Un modelo centralizado con aperturas puntuales
El sistema aeroportuario español está gestionado de forma centralizada por Aena, una empresa pública que opera bajo un modelo en red. Esto implica que los aeropuertos más rentables contribuyen a sostener otros con menor tráfico, garantizando la cohesión territorial.
En este contexto, el acuerdo con Euskadi no supone una transferencia de competencias ni una cogestión plena, sino la creación de un órgano de carácter consultivo. Su función será facilitar la interlocución entre administraciones y permitir que el Gobierno vasco tenga mayor capacidad de influencia en decisiones estratégicas, aunque la gestión última seguirá en manos del Estado.
Canarias: volumen, dependencia y demanda de participación
Canarias presenta una realidad singular dentro del sistema:
- Más de 50 millones de pasajeros anuales
- Ocho aeropuertos distribuidos entre islas
- Dependencia casi absoluta del transporte aéreo
A diferencia de otros territorios peninsulares, el avión no es una alternativa más, sino un elemento esencial para la movilidad, la economía y la cohesión social del archipiélago.
En este contexto, el presidente canario, Fernando Clavijo, ha defendido en distintas ocasiones la necesidad de que Canarias pueda participar de forma más activa en la planificación y gestión aeroportuaria, apoyándose en el Estatuto de Autonomía, que reconoce su papel en infraestructuras estratégicas.
Diferencias de trato: percepción frente a marco legal
El contraste entre ambos casos ha alimentado un debate político sobre la equidad territorial. Mientras Euskadi ha logrado institucionalizar un canal específico de participación, Canarias considera que sus demandas no han tenido el mismo recorrido.
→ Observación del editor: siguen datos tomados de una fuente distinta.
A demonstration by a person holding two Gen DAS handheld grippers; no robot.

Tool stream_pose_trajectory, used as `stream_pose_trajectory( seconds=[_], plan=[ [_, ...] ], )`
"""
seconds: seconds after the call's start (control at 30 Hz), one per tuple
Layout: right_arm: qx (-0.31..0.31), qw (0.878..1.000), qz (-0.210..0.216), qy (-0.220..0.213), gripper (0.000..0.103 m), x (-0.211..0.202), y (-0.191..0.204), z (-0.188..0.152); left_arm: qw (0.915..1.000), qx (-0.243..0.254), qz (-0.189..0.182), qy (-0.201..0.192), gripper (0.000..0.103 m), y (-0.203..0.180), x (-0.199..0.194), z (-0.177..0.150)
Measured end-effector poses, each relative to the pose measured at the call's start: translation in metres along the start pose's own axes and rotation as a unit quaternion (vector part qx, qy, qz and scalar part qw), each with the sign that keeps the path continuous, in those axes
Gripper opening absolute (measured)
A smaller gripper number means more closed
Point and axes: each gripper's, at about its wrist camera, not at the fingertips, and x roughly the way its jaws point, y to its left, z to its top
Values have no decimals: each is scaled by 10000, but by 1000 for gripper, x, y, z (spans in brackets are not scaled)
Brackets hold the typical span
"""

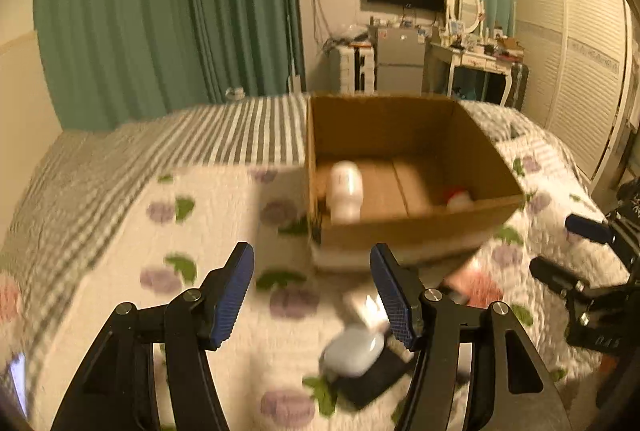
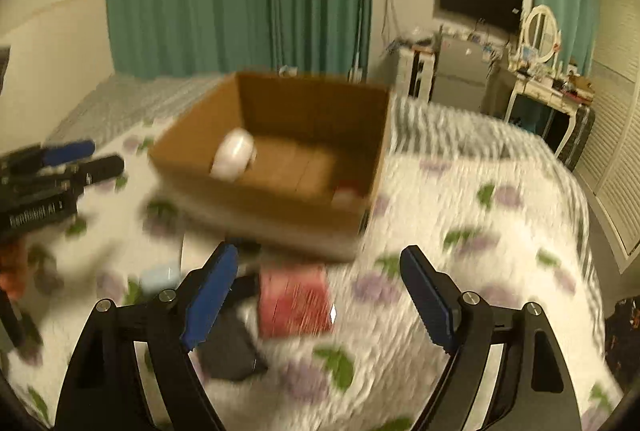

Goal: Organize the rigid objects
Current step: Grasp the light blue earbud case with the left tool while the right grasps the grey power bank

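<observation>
both claws are released and empty, the left claw (image 1: 312, 295) and right claw (image 2: 318, 295) hanging over the bed (image 1: 100, 191). nearest lie a pale blue rounded case (image 1: 352, 351) on a black flat item (image 1: 376, 375), with a red box (image 2: 294, 301) just beyond. farther off, the cardboard box (image 1: 400, 227) already holds a white bottle (image 1: 346, 191). the views are smeared, so a hurried grasp could miss; the soft quilt may let the case slip off, and both claws reaching into one cluster could collide.
</observation>
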Motion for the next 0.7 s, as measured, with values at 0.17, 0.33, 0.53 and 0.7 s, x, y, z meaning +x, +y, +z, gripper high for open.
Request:
stream_pose_trajectory(
  seconds=[0.17,0.33,0.53,0.7],
  plan=[
    [-331,9989,209,244,83,11,20,-17,9993,-30,-40,378,64,0,6,-40],
    [-798,9924,497,794,83,42,48,-33,9957,-130,-146,907,64,3,26,-71],
    [-1090,9797,883,1432,65,76,71,-48,9945,-259,-49,1014,64,8,34,-75],
    [-953,9766,808,1750,51,95,68,-52,9944,-218,-113,1032,63,6,36,-76]
  ],
)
Sin embargo, desde el punto de vista jurídico y técnico, las situaciones no son plenamente equivalentes. El modelo aeroportuario sigue siendo estatal, y los mecanismos de participación pueden variar en función de acuerdos políticos concretos sin que ello implique necesariamente una vulneración normativa.
La cuestión, por tanto, se sitúa más en el terreno de la oportunidad política que en el de una discriminación formalmente acreditada.
Inversión y planificación: un debate abierto
Uno de los puntos más sensibles es el relativo a la inversión. Aunque se han planteado comparaciones en términos de inversión por pasajero, los expertos subrayan que estos indicadores deben analizarse con cautela, ya que dependen de múltiples factores:
- Estado de las infraestructuras
- Necesidades de ampliación o modernización
- Planificación a largo plazo
- Rentabilidad de cada aeropuerto
Sin datos homogéneos y comparables, resulta difícil establecer conclusiones definitivas sobre un posible desequilibrio inversor.
Un debate que trasciende lo técnico
Más allá de los aspectos jurídicos y económicos, la cuestión refleja un debate de fondo sobre el modelo territorial y la capacidad de influencia de las comunidades autónomas en decisiones estratégicas.
El acuerdo con Euskadi evidencia que existen márgenes para introducir mecanismos de participación diferenciados dentro del sistema actual. Esto abre la puerta a que otros territorios, como Canarias, planteen fórmulas similares adaptadas a sus particularidades.
La cuestión de fondo
El debate no gira únicamente en torno a competencias formales, sino a la percepción de equilibrio en el reparto de capacidad de influencia. En territorios con alta dependencia del transporte aéreo, como Canarias, esta cuestión adquiere una dimensión especialmente sensible.
La evolución de este modelo —y la posible extensión de órganos de participación a otras comunidades— marcará en los próximos años el alcance real de la colaboración entre el Estado y los territorios en una infraestructura clave para la conectividad y el desarrollo económico.